Directions for this task
Exact copy, pictures excluded: please retype the lines from the start of the material through the line containing "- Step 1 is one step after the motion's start", both ends included, and nothing more.

Supplied information
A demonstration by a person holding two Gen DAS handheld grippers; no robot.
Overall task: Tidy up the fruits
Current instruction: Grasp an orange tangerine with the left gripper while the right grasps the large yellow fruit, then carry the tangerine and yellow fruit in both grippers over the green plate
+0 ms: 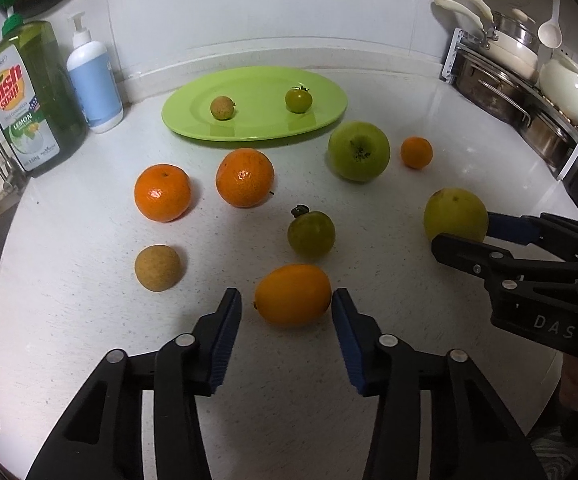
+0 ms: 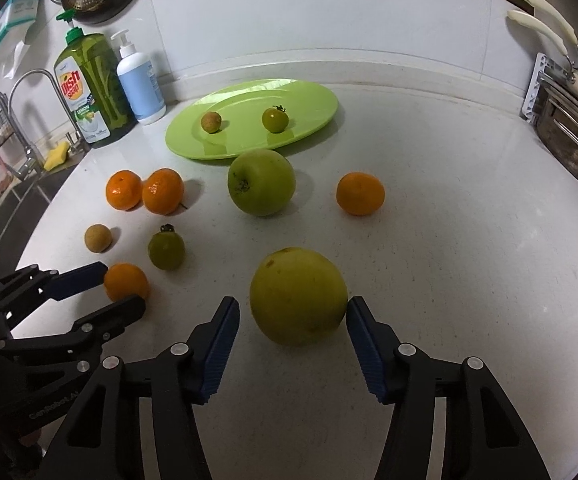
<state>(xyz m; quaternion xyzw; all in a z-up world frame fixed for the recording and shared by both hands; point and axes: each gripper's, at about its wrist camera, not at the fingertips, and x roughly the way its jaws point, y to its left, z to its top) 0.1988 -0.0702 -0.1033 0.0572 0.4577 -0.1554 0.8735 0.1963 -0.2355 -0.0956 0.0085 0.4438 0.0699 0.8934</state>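
Straddling fruit on the counter (image 1: 89,320) with both grippers, jaws apart: left gripper (image 1: 287,306) around the kumquat (image 1: 292,294), right gripper (image 2: 294,316) around the yellow apple (image 2: 298,295). Centre each, squeeze gently, then lift to the plate (image 1: 249,128).

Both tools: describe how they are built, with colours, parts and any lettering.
The left tool and the right tool match: black plastic linkage frames joined by round silver rivets, each with two fingers lined by ribbed blue pads. Seen from the other camera, pale lettering shows on each body: "DAS" on the right, "CenRobot.AI" on the left. No cables show.
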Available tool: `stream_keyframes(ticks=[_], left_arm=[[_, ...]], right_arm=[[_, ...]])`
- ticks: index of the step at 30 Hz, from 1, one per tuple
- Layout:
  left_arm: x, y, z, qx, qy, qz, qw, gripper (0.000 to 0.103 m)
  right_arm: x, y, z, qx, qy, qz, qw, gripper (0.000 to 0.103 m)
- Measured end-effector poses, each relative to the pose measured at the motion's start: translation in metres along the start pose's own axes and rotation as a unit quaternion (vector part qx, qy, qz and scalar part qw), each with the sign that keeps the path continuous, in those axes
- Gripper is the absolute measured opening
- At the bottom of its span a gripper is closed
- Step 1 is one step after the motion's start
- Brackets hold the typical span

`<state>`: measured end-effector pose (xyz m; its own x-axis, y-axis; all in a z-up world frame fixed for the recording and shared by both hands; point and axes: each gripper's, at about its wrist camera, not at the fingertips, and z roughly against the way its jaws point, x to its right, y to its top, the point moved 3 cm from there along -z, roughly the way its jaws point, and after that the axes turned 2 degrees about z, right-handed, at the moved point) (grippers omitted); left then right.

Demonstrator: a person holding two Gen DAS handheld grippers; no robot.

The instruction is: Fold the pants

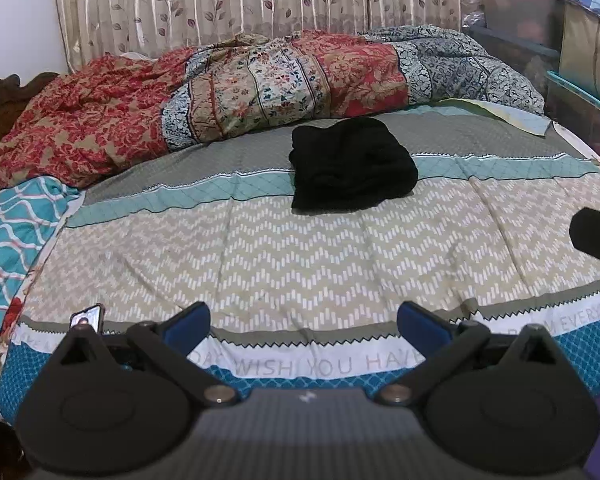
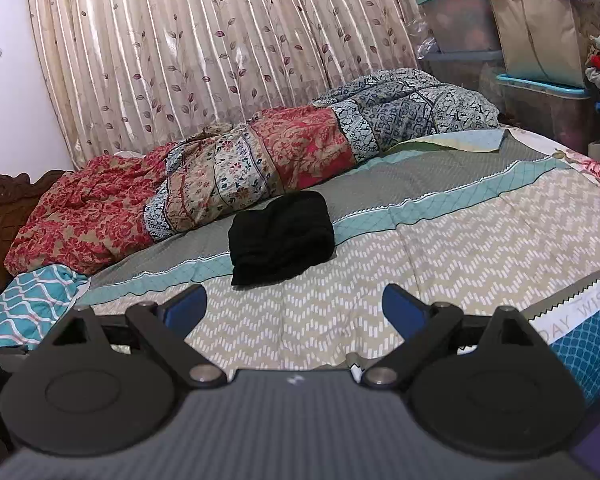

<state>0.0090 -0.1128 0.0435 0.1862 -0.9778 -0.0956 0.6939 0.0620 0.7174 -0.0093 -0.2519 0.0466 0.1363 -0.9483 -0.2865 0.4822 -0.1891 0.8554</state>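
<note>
Bed point(image 1: 340, 264) w/ quilted chevron cover and a rumpled floral quilt point(image 1: 228, 92) at the far side; the black pants point(image 1: 352, 168) lie well ahead of both sets of fingers, already a compact soft knit-looking bundle, so folding looks done, maybe just tidying left. Left gripper point(image 1: 304, 328) and right gripper point(image 2: 296, 312): fingers spread wide, holding nothing, pants apart from them.

light: even, soft indoor | shadows: faint | edges: strong fisheye bending, dark corners | foreground: slightly blurred
</note>
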Motion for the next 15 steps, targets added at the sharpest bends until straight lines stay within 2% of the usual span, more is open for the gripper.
stream_keyframes(ticks=[15], left_arm=[[-0.0080, -0.0091, -0.0023, -0.007, 0.013, 0.004, 0.9999, 0.103]], right_arm=[[-0.0042, -0.0018, 0.0003, -0.004, 0.005, 0.005, 1.000, 0.096]])
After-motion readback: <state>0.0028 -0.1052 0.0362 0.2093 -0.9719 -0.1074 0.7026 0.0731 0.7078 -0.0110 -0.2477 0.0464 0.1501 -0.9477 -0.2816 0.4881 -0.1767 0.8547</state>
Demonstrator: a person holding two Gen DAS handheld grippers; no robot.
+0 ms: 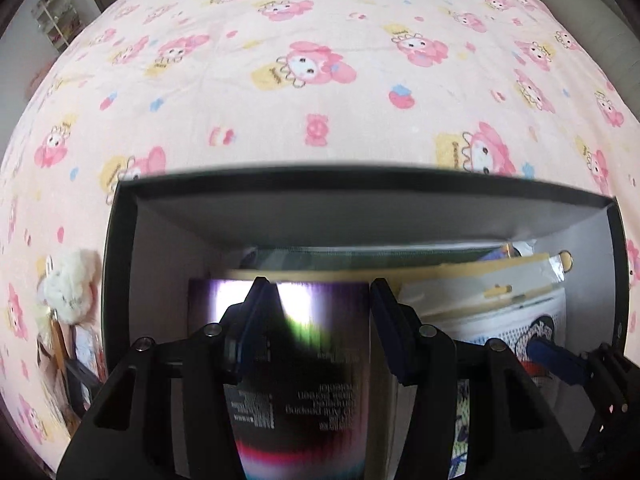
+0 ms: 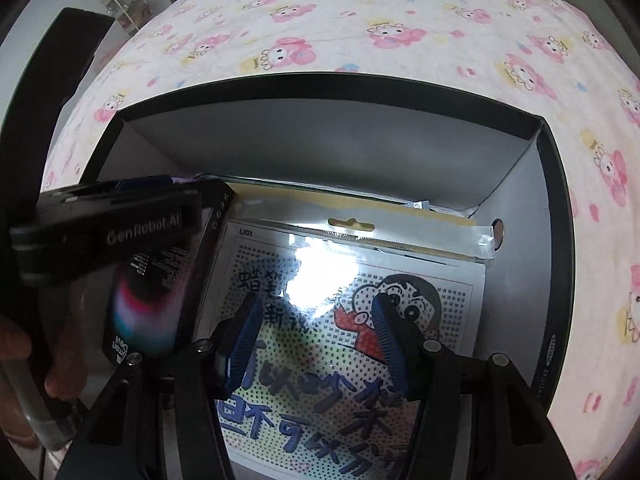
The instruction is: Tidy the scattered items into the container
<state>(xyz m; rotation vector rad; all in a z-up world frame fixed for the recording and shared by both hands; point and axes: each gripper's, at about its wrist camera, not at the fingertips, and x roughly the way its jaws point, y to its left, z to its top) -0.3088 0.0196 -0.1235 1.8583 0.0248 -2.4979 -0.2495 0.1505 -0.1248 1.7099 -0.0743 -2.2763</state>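
Note:
A black open box [image 1: 360, 184] stands on the pink patterned bedsheet [image 1: 320, 60]. My left gripper [image 1: 320, 292] hangs over the box's left part, shut on a dark glossy retail package [image 1: 312, 360] with white print. The right wrist view shows that package [image 2: 140, 312] hanging under the left gripper's black body, just inside the box [image 2: 320, 88]. My right gripper [image 2: 316, 312] stands open above a clear-bagged cartoon bead kit [image 2: 360, 264] that lies flat in the box, with nothing between its fingers. Other flat packets lie under the kit, mostly hidden.
A white plush toy [image 1: 72, 284] and some small items lie on the sheet left of the box. A person's hand [image 2: 16, 344] holds the left gripper's handle. Beyond the bed are a shelf [image 1: 56, 16] and grey cabinets. The bedsheet [image 2: 400, 20] stretches away past the box.

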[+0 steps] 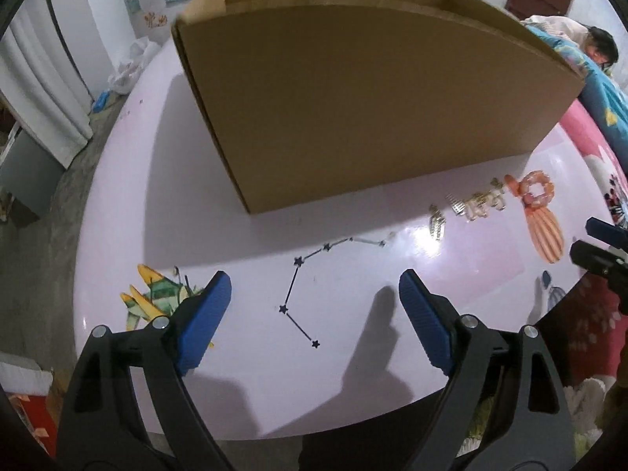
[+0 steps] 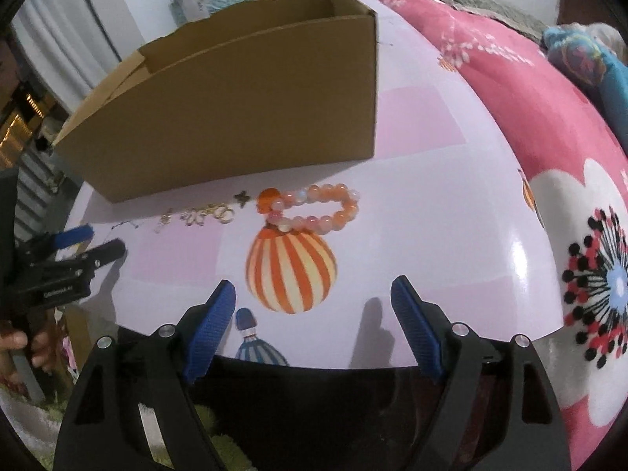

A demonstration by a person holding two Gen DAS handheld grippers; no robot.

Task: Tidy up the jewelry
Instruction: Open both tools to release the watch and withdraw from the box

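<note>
An open brown cardboard box (image 1: pixel 353 94) stands on the pale pink table (image 1: pixel 235 373); it also shows in the right wrist view (image 2: pixel 235 117). An orange bead bracelet (image 2: pixel 314 208) lies in front of the box, also in the left wrist view (image 1: pixel 535 190). Small gold jewelry pieces (image 2: pixel 200 214) lie to its left, also in the left wrist view (image 1: pixel 477 204). My left gripper (image 1: pixel 314 286) is open and empty above the table's near edge. My right gripper (image 2: pixel 314 290) is open and empty, short of the bracelet.
The table top has printed pictures: a striped balloon (image 2: pixel 292 271) and a star constellation (image 1: pixel 306 294). A pink flowered blanket (image 2: pixel 549 157) lies to the right of the table. A person (image 1: pixel 600 49) lies at the far right. White curtains (image 1: pixel 43 90) hang at the left.
</note>
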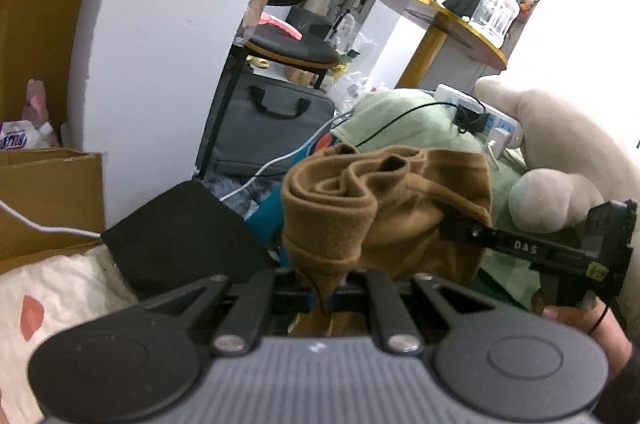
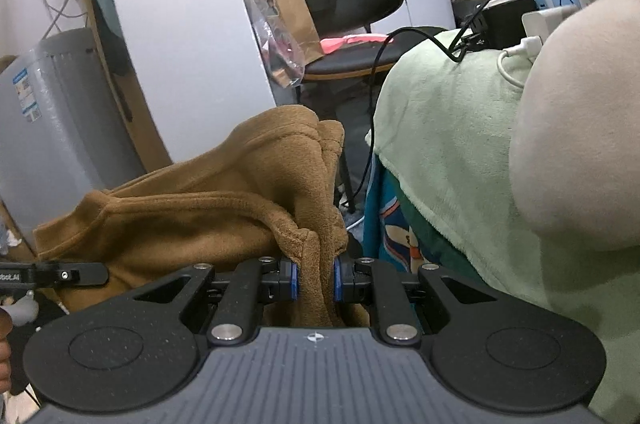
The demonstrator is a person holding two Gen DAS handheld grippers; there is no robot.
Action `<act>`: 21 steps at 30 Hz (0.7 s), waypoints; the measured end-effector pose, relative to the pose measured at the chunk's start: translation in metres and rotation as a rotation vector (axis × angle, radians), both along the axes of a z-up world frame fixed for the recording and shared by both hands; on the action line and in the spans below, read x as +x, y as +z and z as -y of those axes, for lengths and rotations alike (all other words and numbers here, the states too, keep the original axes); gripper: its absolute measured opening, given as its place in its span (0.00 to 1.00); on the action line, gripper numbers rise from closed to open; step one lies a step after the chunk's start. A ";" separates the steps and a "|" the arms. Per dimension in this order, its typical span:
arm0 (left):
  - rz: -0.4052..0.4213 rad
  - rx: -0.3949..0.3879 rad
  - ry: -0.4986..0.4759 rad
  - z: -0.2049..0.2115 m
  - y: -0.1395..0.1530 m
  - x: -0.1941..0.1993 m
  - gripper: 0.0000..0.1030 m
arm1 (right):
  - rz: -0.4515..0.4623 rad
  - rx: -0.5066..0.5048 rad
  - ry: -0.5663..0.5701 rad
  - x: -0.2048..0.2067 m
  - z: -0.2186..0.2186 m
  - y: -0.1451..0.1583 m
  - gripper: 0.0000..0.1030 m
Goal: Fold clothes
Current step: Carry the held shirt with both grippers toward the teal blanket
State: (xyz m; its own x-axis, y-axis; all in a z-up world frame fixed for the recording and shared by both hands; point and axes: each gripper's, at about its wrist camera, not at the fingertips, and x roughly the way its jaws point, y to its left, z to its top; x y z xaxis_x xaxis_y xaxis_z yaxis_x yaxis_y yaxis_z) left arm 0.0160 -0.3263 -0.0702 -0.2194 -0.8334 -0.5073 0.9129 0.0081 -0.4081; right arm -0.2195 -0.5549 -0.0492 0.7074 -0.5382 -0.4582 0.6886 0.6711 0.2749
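Cluttered room: white wall behind, cardboard box [image 1: 48, 192] at far left, black stool [image 1: 292, 50] and grey laptop bag [image 1: 272, 120] mid-frame, round yellow-edged table [image 1: 460, 24] to the right. Brown fleece garment [image 1: 384, 208] hung bunched between both tools, beside a pale green blanket [image 2: 452, 144]. Left gripper [image 1: 322, 294] was pinched tight on a thin twist of the brown fleece garment. Right gripper [image 2: 315, 282] had its blue pads [image 2: 295, 282] pressed on a thicker hemmed fold. Cream plush shape [image 2: 576, 144] sat far right, against the blanket.
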 end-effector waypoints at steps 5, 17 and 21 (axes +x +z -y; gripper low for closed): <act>-0.012 0.004 -0.001 0.016 -0.014 0.015 0.06 | -0.012 -0.002 0.000 0.016 0.012 -0.013 0.15; -0.032 0.040 0.048 0.034 -0.049 0.050 0.06 | -0.047 0.008 0.045 0.064 0.038 -0.049 0.15; -0.014 0.044 0.063 0.043 -0.053 0.059 0.06 | -0.039 0.042 0.046 0.078 0.050 -0.054 0.16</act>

Solution to this problem
A demonstration by a person holding two Gen DAS handheld grippers; no robot.
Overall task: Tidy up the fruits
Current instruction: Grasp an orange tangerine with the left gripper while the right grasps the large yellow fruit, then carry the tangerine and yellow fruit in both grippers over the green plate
+0 ms: 
+0 ms: 
<state>(xyz m; quaternion xyzw; all in a z-up world frame fixed for the recording and shared by both hands; point and axes: each gripper's, at about its wrist camera, not at the fingertips, and x roughly the way its jaws point, y to its left, z to its top) 0.1988 -0.0702 -0.1033 0.0572 0.4577 -0.1554 0.8735 0.1963 -0.2355 -0.0956 0.0085 0.4438 0.0699 0.8934</state>
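Straddling fruit on the counter (image 1: 89,320) with both grippers, jaws apart: left gripper (image 1: 287,306) around the kumquat (image 1: 292,294), right gripper (image 2: 294,316) around the yellow apple (image 2: 298,295). Centre each, squeeze gently, then lift to the plate (image 1: 249,128).

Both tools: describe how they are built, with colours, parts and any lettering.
The left tool and the right tool match: black plastic linkage frames joined by round silver rivets, each with two fingers lined by ribbed blue pads. Seen from the other camera, pale lettering shows on each body: "DAS" on the right, "CenRobot.AI" on the left. No cables show.
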Available tool: `stream_keyframes(ticks=[_], left_arm=[[_, ...]], right_arm=[[_, ...]])`
- ticks: index of the step at 30 Hz, from 1, one per tuple
- Layout:
  left_arm: x, y, z, qx, qy, qz, qw, gripper (0.000 to 0.103 m)
  right_arm: x, y, z, qx, qy, qz, qw, gripper (0.000 to 0.103 m)
- Measured end-effector poses, each relative to the pose measured at the motion's start: translation in metres along the start pose's own axes and rotation as a unit quaternion (vector part qx, qy, qz and scalar part qw), each with the sign that keeps the path continuous, in those axes
- Gripper is the absolute measured opening
- At the bottom of its span a gripper is closed
- Step 1 is one step after the motion's start

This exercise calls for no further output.